Many of the Indian writers of short fiction best known to American audiences (though this is problematic terminology, as many of the writers labeled as Indian are and identify as Americans or Europeans and/or dual citizens) write from a more global perspective than Agnihotri. Jhumpa Lahiri, arguably the best-known writer of Indian characters in short fiction, focuses (primarily, not exclusively) on Indians living abroad or second-or-third generation Indian-Americans. Bharati Mukherjee considers herself an American writer and often writes about characters with Indian heritage or history who have moved abroad. Chitra Banerjee Divakaruni sets some of her work entirely in India, however much of her short fiction is concerned with South Asian immigrants. The list goes on and on and is not to say that any author is more or less Indian than another. The point here is that Seventeen stands out because, through Agnihotri’s clear, universal storytelling and Sinha’s excellent translation, its stories are almost entirely Indian while still being accessible to a foreign audience.

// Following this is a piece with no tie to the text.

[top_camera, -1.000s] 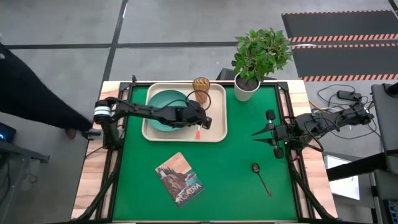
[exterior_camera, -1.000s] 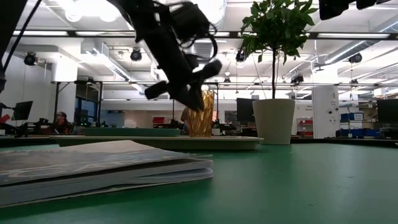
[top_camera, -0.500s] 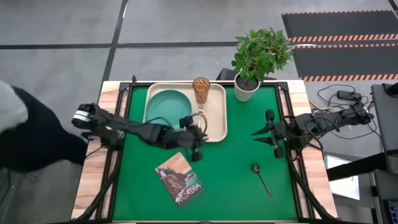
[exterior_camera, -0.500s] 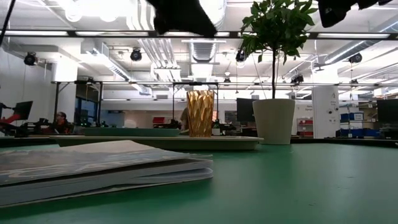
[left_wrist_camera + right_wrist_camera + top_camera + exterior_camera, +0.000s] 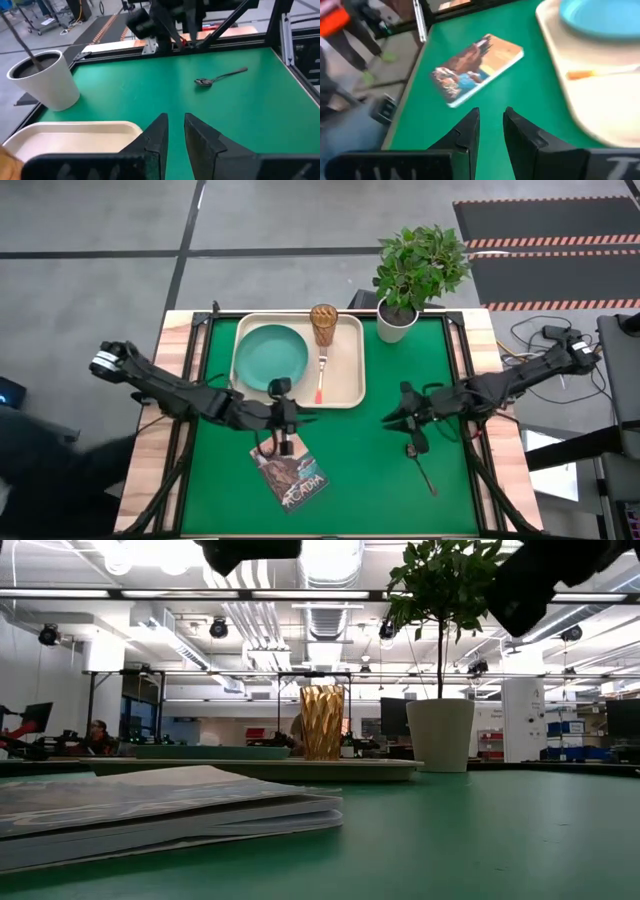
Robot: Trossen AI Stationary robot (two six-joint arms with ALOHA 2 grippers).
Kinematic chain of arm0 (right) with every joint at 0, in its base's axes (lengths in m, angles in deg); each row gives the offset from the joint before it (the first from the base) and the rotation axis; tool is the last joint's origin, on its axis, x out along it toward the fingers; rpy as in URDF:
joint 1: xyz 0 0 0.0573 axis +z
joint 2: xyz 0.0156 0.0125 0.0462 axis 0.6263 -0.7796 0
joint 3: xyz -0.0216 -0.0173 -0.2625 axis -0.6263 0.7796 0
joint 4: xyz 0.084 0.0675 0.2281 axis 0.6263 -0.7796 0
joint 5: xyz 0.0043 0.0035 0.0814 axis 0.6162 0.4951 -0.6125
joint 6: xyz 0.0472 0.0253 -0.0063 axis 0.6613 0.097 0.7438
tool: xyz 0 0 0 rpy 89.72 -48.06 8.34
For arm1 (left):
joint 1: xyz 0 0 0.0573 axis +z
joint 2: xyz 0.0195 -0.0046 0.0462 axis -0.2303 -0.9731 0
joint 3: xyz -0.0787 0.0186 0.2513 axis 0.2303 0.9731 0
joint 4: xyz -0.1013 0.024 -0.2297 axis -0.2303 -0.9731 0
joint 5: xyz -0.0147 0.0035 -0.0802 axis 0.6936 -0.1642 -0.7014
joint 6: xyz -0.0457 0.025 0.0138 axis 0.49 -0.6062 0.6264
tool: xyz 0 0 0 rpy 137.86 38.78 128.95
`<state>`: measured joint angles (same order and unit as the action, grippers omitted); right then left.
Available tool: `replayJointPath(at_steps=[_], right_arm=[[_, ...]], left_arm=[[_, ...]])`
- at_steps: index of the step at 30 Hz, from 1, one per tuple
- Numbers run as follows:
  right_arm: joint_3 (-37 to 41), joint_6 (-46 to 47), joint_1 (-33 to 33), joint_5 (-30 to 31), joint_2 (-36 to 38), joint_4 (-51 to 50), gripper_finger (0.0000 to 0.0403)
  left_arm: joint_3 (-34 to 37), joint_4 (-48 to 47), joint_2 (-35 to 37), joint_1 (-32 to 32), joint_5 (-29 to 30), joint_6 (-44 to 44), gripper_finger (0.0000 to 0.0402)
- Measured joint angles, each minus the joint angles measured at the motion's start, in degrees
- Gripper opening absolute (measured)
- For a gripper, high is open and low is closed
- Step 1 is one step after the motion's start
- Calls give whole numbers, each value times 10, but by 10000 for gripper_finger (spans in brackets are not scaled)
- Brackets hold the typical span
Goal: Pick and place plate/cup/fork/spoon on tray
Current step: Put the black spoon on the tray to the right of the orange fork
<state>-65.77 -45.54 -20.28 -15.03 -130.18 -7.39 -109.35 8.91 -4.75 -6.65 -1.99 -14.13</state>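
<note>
The cream tray (image 5: 348, 385) lies at the far middle of the green mat. On it are the teal plate (image 5: 272, 357), the amber ribbed cup (image 5: 323, 323) and the orange-handled fork (image 5: 321, 380), lying flat. The dark spoon (image 5: 420, 465) lies on the mat at the near right and also shows in the left wrist view (image 5: 220, 77). My left gripper (image 5: 300, 418) is shut and empty, just near of the tray, over the book's far edge. My right gripper (image 5: 388, 420) is shut and empty, above the mat just far-left of the spoon's bowl.
A picture book (image 5: 289, 468) lies on the mat near of the tray. A white pot with a green plant (image 5: 397, 320) stands at the tray's far right. Bare mat lies between the tray and the spoon.
My left gripper has drawn back from over the tray toward the near edge and the table's left, leaving the fork lying on the tray. My right gripper has moved toward the table's left and a little near, toward the spoon.
</note>
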Motion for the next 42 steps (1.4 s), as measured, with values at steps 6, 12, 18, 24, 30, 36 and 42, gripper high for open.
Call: replayJointPath(at_steps=[6,12,18,24,30,36,42], right_arm=[[-32,180,18,-57,-70,-50,75],[-80,383,54,-83,-119,-219,73],[-125,579,127,-100,-172,-362,64],[-141,676,199,-109,-232,-377,60],[-147,734,217,-108,-289,-386,89],[-147,734,218,-108,-342,-386,128],[-147,740,219,-110,-381,-383,134]], left_arm=[[51,2,61,0,0,1,44],[81,1,102,0,0,4,44],[89,0,114,0,0,4,44],[89,-1,113,0,0,-12,44],[89,0,121,0,0,-43,44],[89,1,125,0,0,-42,44],[89,-1,125,0,-2,-41,44]])
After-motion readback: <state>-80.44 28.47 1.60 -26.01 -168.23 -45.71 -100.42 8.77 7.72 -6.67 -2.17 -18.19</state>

Nearly all of the stories in Seventeen are layered beautifully to achieve maximum effect. While literary short fiction can often get bogged down by a singular focus on beautiful language or shocking, soul-sucking sadness – or both – Agnihotri doesn’t allow her stories to exist simply for the sake of art. Instead, she dives directly into political, economic and social issues. She avoids making them sound like newspaper articles or court documents by populating her stories with dozens of diverse characters and allowing their relationships and hardships to reveal the issues at the heart of her stories. While the language and physical descriptions are beautiful, the characters are what move the stories forward. And though many of these stories are devastating – with plot points ranging from mass suicide to acid attacks – none of them are morbid or wallow in pain or despair.

Though there are rarely any problems with plot, language or character in any of the stories in Seventeen, the pacing of some, and subsequently the work as a whole, feels a bit off. Seventeen features 17 stories of almost equal length, and if a few of them are read in a sitting it can become easy to forget where one ends and another begins. More importantly, while the subjects of these stories are vital and the characters well formed, several of the stories end rather abruptly. While this contributes to the urgency and precision that is so attractive in the collection, it also does a disservice to some of the stories that are ruminating on complicated plots and complex characters. Some of them deserve a bit more time and attention than they have been given here.

Furthermore, while the stories in Seventeen have varied settings, characters, plots and openings, they all end rather similarly. Not in terms of plotting but rather in style. This contributes to the aforementioned abruptness problem. But it goes a bit beyond that as well, as these repeated endings of pensive reflection, while powerful, rob some of the most dynamic stories of their velocity.

Still, Anita Agnihotri’s Seventeen is a splendid read. The stories in the collection are unique while still contributing to overall reflection on the complicated nature of the human spirit, particularly in the societal and financial conflicts of modern-day India. Arunava Sinha’s exceptional translation allows English readers to be transported into Agnihotri’s world and understand it without being deprived of the unique cultural intricacies on display. The stories in this collection remain distinctly and beautifully true to their locations and characters while still retaining a sense of universality.